VolsSmokey
I'm a Kentucky girl. I know Wildcats and Big Blue Country Basketball and still remember the many thrills of watching Rex Chapman, Sam Bowie and Richie Farmer swishing the net at Rupp Arena. I married a Tennessee Volunteer. I decided early in the game not to hold that against him. After all, in all other respects, he is as sane as the next man, and has a great heart. I know it isn't a black heart. It is as orange as a pumkin.
Football reigns supreme in Tennessee. Down here, they believe girls play basketball...ergo the Lady Vols, their national title dominating Ladies' Basketball team. I haven't quite convinced anyone here that Basketball is also a national championship MEN's sport.

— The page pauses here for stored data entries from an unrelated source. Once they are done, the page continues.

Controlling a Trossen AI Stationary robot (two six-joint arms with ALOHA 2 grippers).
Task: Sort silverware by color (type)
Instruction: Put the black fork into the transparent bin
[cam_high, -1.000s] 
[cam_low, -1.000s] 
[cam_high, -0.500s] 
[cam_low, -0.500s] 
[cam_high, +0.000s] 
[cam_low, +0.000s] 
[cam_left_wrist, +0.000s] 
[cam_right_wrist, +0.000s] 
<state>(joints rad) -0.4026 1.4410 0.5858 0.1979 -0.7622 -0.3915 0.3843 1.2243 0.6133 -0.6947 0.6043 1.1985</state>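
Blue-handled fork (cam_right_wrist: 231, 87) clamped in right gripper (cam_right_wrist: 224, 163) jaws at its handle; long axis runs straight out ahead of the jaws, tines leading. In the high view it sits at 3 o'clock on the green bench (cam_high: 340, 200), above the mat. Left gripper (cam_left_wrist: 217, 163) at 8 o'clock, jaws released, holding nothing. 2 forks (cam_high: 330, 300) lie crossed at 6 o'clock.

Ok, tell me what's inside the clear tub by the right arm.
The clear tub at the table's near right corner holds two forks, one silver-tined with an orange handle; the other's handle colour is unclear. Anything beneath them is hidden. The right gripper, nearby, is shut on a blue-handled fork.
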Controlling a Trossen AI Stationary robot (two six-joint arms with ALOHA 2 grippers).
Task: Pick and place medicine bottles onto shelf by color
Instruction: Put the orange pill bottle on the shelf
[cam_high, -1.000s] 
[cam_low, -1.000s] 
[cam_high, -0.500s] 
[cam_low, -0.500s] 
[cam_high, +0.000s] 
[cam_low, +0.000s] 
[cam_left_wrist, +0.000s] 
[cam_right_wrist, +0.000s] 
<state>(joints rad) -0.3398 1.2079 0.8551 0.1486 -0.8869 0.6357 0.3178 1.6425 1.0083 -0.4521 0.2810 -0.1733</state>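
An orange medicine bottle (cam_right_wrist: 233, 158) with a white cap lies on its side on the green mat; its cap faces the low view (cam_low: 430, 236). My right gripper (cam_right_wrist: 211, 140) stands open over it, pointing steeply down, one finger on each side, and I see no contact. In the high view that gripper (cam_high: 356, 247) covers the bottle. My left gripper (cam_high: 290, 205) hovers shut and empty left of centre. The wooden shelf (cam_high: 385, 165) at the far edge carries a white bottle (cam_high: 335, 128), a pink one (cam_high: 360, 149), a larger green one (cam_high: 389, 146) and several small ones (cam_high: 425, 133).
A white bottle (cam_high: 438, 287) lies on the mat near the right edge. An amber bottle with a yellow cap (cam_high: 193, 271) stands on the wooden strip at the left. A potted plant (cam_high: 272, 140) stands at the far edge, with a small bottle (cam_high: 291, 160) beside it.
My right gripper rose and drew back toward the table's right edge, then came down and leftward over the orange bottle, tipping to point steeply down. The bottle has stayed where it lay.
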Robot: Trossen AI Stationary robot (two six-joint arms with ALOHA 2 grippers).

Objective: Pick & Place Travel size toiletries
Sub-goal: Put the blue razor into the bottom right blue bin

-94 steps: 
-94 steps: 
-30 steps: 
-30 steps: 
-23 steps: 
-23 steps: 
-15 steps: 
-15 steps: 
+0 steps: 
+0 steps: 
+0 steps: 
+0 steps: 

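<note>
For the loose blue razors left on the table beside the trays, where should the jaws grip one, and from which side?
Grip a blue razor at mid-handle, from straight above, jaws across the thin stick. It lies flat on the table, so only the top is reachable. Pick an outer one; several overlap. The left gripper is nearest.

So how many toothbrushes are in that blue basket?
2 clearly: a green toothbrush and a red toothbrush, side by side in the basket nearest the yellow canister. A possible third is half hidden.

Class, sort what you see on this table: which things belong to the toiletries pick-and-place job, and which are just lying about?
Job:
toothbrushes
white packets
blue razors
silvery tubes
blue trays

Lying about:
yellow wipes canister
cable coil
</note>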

I've never really looked good in Orange. It makes me look sallow, but I have to say that Neyland Stadium has a definite orange ambiance. It reminds me somehow of a huge, pulsing living, breathing Jack-o-lantern, ripe for the madness that erupts when that Big Orange machine comes charging out of the bowls of the orange stadium, running through the orange Pride of the Southland Band, followed by orange cheerleaders and orange dance team members and all the peripheral orange members that make up the inner sanctum of the Volunteers.
Most of the time, my eyes travel immediately to "Smokey," the Blue Tick Hound that is Tennessee's mascot. Smokey doesn't care that most of the spectators seem to think life and death can hinge on the outcome of any particular football game, whether the opponent be Western Kentucky or UCLA or Georgia or Florida or even my own beloved Kentucky. All Smokey cares about is getting to charge up and down the sidelines or run across the end zone following one of those all important touchdowns. Smokey is just happy to be there. I can only imagine what he must be thinking during the game, and I wonder how often the urge to charge the field and chase that pigskin enters his doggie brain. It is, after all, his natural instinct to chase and fetch. He must wonder why he isn't allowed to chase that ball, since everyone else on the field seems to be allowed to. Be that as it may, I can't help but be infused with enthusiasm for the game when I happen to glance at Smokey and see him dancing on the sidelines, eager to join the fray and happy to be part of that Big Orange Hullabaloo.
I like football. I like UT Football. I will be a fan...right up to the point in time that UT plays UK. That's when my blue Wildcat colors will come out and ours will be a house divided. I wonder what Smokey thinks about the mascots that accompany other teams. Somehow, a human impersonating a wild cat doesn't carry the same "uumph" as a living, breathing canine mascot.
I think Daisy and Dolly would love to go to a UT football game, but their interest would end when the tailgating goodies are packed away. They are so obvious in their love of creature comforts. They might even give Smokey a second glance; he is, after all, a fine, masculine canine specimen, but unless he came bearing steak bones as gifts for them, those Kentucky Divas would probably not give him the time of day, mascot or not.